Aim of the task >>
Would you return every line of the listing below that has "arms" in it?

** Opening Recorded data block **

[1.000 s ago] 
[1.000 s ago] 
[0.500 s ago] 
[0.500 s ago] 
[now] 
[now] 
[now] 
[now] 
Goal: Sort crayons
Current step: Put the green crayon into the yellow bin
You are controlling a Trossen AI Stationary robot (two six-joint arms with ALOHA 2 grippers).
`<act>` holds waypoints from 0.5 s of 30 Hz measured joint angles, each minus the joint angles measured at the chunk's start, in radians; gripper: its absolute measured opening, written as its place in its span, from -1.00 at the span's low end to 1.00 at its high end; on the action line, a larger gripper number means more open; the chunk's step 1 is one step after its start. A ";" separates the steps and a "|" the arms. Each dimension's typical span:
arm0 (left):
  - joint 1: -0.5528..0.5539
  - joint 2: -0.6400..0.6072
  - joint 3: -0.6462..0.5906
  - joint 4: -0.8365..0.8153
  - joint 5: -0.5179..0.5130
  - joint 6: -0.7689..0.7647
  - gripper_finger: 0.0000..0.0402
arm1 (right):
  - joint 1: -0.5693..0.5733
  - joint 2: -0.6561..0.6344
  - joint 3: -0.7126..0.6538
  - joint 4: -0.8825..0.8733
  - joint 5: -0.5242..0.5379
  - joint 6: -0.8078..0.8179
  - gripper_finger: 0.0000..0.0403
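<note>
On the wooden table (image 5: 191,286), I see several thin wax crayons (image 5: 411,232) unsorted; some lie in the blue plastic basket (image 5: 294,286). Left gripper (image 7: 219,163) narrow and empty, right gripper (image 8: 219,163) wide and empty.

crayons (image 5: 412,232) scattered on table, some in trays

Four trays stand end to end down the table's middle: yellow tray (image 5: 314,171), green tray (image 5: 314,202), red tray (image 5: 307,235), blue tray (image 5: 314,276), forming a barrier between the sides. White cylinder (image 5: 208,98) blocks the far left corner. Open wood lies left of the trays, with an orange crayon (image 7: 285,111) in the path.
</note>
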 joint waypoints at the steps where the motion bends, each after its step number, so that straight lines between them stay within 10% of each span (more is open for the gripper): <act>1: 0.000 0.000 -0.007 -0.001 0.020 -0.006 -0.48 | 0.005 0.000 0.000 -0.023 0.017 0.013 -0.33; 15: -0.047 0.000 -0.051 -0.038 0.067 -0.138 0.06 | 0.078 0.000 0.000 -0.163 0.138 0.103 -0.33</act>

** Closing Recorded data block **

Answer to the exercise >>
You are controlling a Trossen AI Stationary robot (two six-joint arms with ALOHA 2 grippers).
`<act>` holds waypoints from 0.5 s of 30 Hz measured joint angles, each minus the joint angles measured at the chunk's start, in radians; gripper: its absolute measured opening, written as its place in its span, from -1.00 at the span's low end to 1.00 at its high end; on the action line, a larger gripper number means more open; the chunk's step 1 is one step after its start. A ";" separates the steps and a "|" the arms. Each dimension's typical span:

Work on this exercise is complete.